The Get Up Kids hit San Antonio to play the 1999 album Something to Write Home About in full

'I'm 47 singing like I’m 22,' singer-guitarist Matt Pryor told the Current ahead of Sunday's show.

click to enlarge The Get Up Kids' second album, Something to Write Home About, has just gotten a deluxe digital reissue. - Shawn Brackbill
Shawn Brackbill
The Get Up Kids' second album, Something to Write Home About, has just gotten a deluxe digital reissue.
“I figure if The Beach Boys still get to be boys, then the bar has already been set,” singer-guitarist Matt Pryor of The Get Up Kids said, justifying his band’s name even though he’s closing in on the half-century mark.

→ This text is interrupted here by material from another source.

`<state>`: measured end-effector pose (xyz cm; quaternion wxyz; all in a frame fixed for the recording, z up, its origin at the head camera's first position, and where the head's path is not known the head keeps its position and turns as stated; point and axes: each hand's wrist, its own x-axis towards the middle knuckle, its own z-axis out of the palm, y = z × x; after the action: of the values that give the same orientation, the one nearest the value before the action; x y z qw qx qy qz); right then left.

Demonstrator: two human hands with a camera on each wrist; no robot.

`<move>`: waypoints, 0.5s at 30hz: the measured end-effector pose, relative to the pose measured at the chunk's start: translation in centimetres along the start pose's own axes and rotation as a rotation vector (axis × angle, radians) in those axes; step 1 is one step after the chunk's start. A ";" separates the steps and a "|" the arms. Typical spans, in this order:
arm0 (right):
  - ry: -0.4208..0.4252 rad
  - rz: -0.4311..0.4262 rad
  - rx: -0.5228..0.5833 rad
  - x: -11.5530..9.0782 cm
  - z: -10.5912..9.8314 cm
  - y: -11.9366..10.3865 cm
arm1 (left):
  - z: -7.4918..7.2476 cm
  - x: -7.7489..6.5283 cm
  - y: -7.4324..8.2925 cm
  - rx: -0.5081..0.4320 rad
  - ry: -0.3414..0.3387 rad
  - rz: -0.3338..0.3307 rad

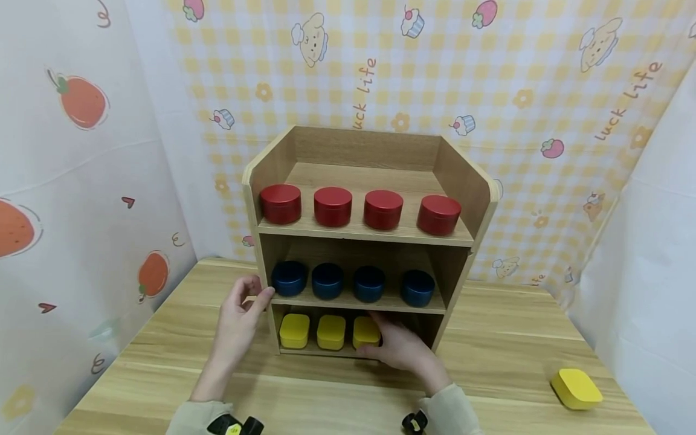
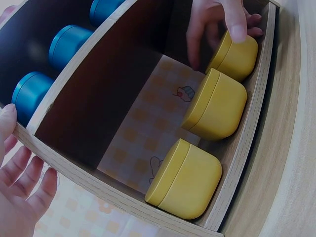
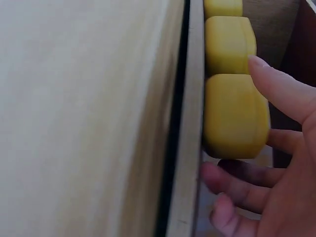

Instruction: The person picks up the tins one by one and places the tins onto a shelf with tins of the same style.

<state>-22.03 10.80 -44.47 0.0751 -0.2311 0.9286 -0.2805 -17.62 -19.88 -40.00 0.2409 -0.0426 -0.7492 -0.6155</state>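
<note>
A small wooden shelf unit [image 1: 359, 237] stands on the table with three levels. My right hand [image 1: 399, 343] reaches into the bottom level and grips the rightmost yellow tin [image 1: 365, 331] there, thumb on one side and fingers round the other. Two more yellow tins [image 1: 330, 332] sit in line to its left. At the unit's left side, my left hand [image 1: 239, 313] touches the front edge with its thumb [image 2: 7, 121], its other fingers loose beside the outer face. Close to that thumb is the leftmost blue tin [image 1: 289, 278].
Several blue round tins [image 1: 370, 284] line the middle level, and several red round tins [image 1: 332, 207] the top one. Another yellow tin [image 1: 577, 389] lies on the table [image 1: 505, 338] at far right. Patterned cloth [image 1: 370, 78] hangs behind the unit.
</note>
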 end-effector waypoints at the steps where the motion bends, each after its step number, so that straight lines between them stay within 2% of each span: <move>1: -0.005 0.008 -0.009 -0.1 -0.1 -0.1 | 0.0 0.0 0.0 0.001 0.000 -0.003; 9: -0.063 0.018 -0.042 -1.2 -1.6 -0.9 | -0.1 -0.1 0.0 0.001 0.002 -0.009; 15: -0.077 -0.025 -0.038 -2.4 -2.9 -0.7 | 0.0 0.0 -0.1 0.005 -0.001 -0.005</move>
<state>-20.44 12.82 -41.67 0.1027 -0.2547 0.9272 -0.2547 -17.65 -19.94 -40.10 0.2391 -0.0402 -0.7508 -0.6144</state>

The observation came during a Zoom interview with the Current from Santiago, Chile, where the acclaimed and influential emo outfit were, pending a show.

Pryor has reason to reflect. The Get Up Kids’ second album, 1999’s Something to Write Home About, has just gotten a deluxe digital reissue with a vinyl release scheduled for September.

Don’t worry. The album still packs in all the feels, even if fans who bought it back in the day have settled comfortably into middle age.

To celebrate the milestone, The Get Up Kids are on a U.S. tour performing the album in full. The Kansas City-bred group will hit Paper Tiger on Sunday, Aug. 25, with the Smoking Popes opening the show.

The following interview with Pryor has been edited for length and clarity.

We’re all 25 years older since Something to Write Home About dropped. Does that distance impact your performance, especially trying to summon up the emotion of these songs?

Well, I don't think much about the feelings or the content when we're performing it live. It's really more about the performance. I'm 47 singing like I’m 22. It requires more preparation and training and planning. We have this thing that we always call “gig neck,” where you'd start playing the show and you're like whipping your head around so much that your neck and your shoulders hurt. And then your shoulder hurts from wearing a guitar for two hours. I do a lot of yoga when I'm on tour to counteract that. But as far connecting with the songs, I try to connect with the audience more than anything. It's not like we haven't been playing a lot of these songs over the last 25 years.

For the songs that haven’t been played live in years, is there muscle memory involved, or do you have to go get out the record and figure it out note by note like you would to learn a cover?

Sometimes you have to do that initially. But usually, it comes back pretty quick. The songs that we wrote in the early part of our career are more complicated because they just have no song structure. We were teenagers and just making shit up as we went along. It's like, “Why does it take three minutes to get to the chorus?” It doesn't make any sense. I think I wanted to be more of a guitar player and less of a singer then. I've kind of flipped that as I’ve gotten older. So, I have to relearn how to play the guitar in that way.

In the ’90s, the term “emo” wasn't such a punchline. How has it evolved from the more indie-punk thing it started as? Seems like it went from specific chord voicings and a musical style to whatever it means now.

I'm the wrong person to ask about that. There are things that other people put on us and not things that we ever really aspired to or really gave much thought. We like what we like. And we just try to do that. It's hard for me as an insider looking out to compare us to other bands of the same era, or, I guess, genre. And a lot of the bands sounded pretty different. I hear big differences between us and Mineral, or us and Braid. Jimmy Eat World is probably the closest one, because we were actively trying to kind of emulate them to a certain degree early on. But they’re kind of a pop band, and so are we.

Is it true that Vagrant Records co-owner John Cohen’s parents loaned the money to finance Something by mortgaging their house?

That's what I was told. I was not aware of that at the time when it happened. I didn't learn that until probably at least 10 years after the record came out. But I’ve heard that it is true.

Do you have a memory of the recording of Something to Write Home About that you'd like to share with us? Something that was fun or particularly challenging?

We just holed up and spent all day in the studio. It was a unique experience. We were staying at a friend's house and sleeping on the floor, and he hadn't told his roommates that we were gonna stay there. There were six of us, and we all just kind of fucking showed up and stayed on his couch. And the roommates were kind of put off by our presence. We just had fun.

But now it's a great story. Now they can put on the record and say, “These guys crashed on our couch when they were making this.”

I guess so, if they want to. I don't know how much credit you get for that. We had spent over a year being frustrated with talking to major labels and them not taking us seriously. So, it was just very nice to not have to worry about that anymore and say, “This is what we're doing now.” It wasn't about trying to be superstars. It was about trying to get enough money that we could actually make a good-sounding record.

$29.50-$35, 7:30 p.m. Sunday, Aug. 25, Paper Tiger, 2410 N. St. Mary's St., papertigersatx.com.